Nel punto stampa di oggi, il Governatore Zaia ha spiegato anche la situazione di Verona. «Verona ha le terapie intensive sature è vero, ma ne continuiamo ad aprire: questo non significa che la città non sia in grado di accogliere persone in terapia intensiva» afferma.

Luca Zaia
Luca Zaia

Nel consueto punto stampa, il Governatore Zaia ha portato i numeri della pandemia. Il Veneto registra 2mila e 3 contagi Covid nelle ultime 24 ore, per un dato complessivo che raggiunge i 145mila e 592 infetti da inizio dell’epidemia.

Si tratta di un dato nettamente inferiore ai report quotidiani delle ultime settimane, che potrebbe però risentire del minor numero di test processati nel fine settimana. Sale anche il numero dei decessi: sono 34 le vittime in più risetto a ieri, per un totale di 3mila e 711 morti (tra ospedali e case di riposo). I soggetti attualmente positivi sono 80mila e 665 (+954). Sale ancora la pressione sugli ospedali: i pazienti Covid in area medica sono oggi 2mila e 608 (+26), quelli in terapia intensiva 339 (+8). Dimessi 7mila e 776.

«Siamo in una fase di stabilità, tra dimessi e ricoverati, ma questo non può dare indicazione, perché il Covid è imprevedibile ed è per questo che serve la collaborazione di tutti. Più ci sono pazienti Covid, più c’è difficoltà per le altre patologie» prosegue. «In questo momento abbiamo un terzo dei positivi che avevamo a marzo, una mortalità più bassa, però abbiamo 600 persone ricoverate in più. Il tema del distanziamento sociale è fondamentale da sostenere perché la zona arancione è dietro l’angolo».

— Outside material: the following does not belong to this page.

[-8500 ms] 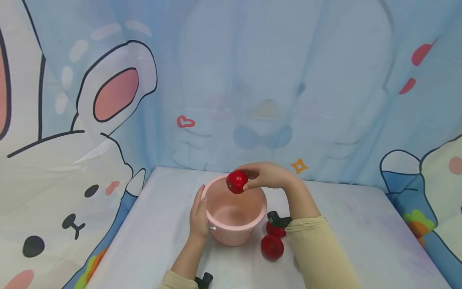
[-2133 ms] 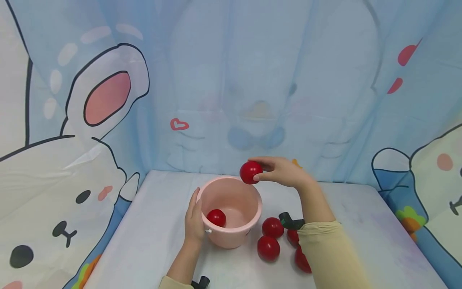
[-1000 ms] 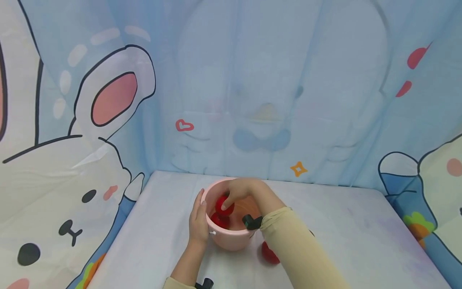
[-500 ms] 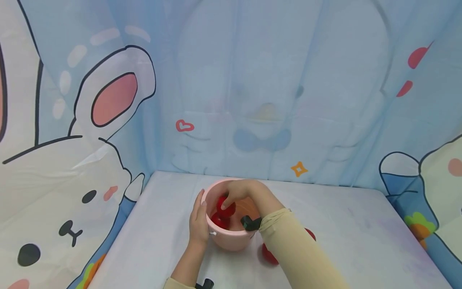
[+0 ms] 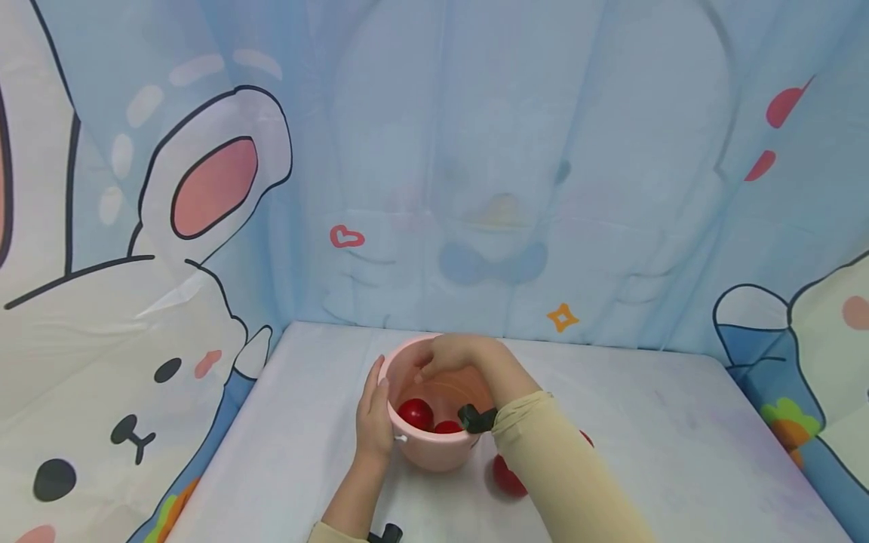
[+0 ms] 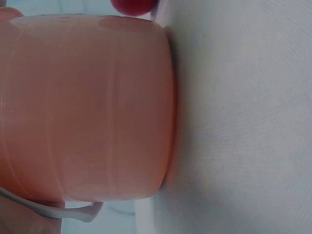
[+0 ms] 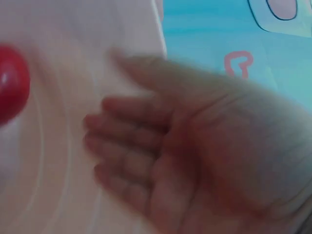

«Oggi pomeriggio e domani mattina avremo riunioni per il nuovo dpcm del Governo, questo nuovo dpcm è elemento centrale di questa battaglia, che dovrà affrontare covid, influenza e la più grande campagna vaccinale mai fatta» continua. «Il governo dovrà quindi sostenere dei pilastri e principi da seguire. Serve coniugare la tutela della salute pubblica con l’economia».

Preoccupa la situazione di Verona. «Verona sta impiegando bene gli ospedali di comunità, ha le terapie intensive sature ma ne continuiamo ad aprire: questo non significa che la città non sia in grado di accogliere persone in terapia intensiva. Poi leggo che il sindaco di Verona è costretto a fare i sensi unici ai pedoni in centro come in piazzetta a Capri e ha ragione» afferma. «L’App 0 Veneto è pronta e stiamo aspettando solo l’assenso dei medici dei base, aiuterà molto a dialogare con i pazienti a casa».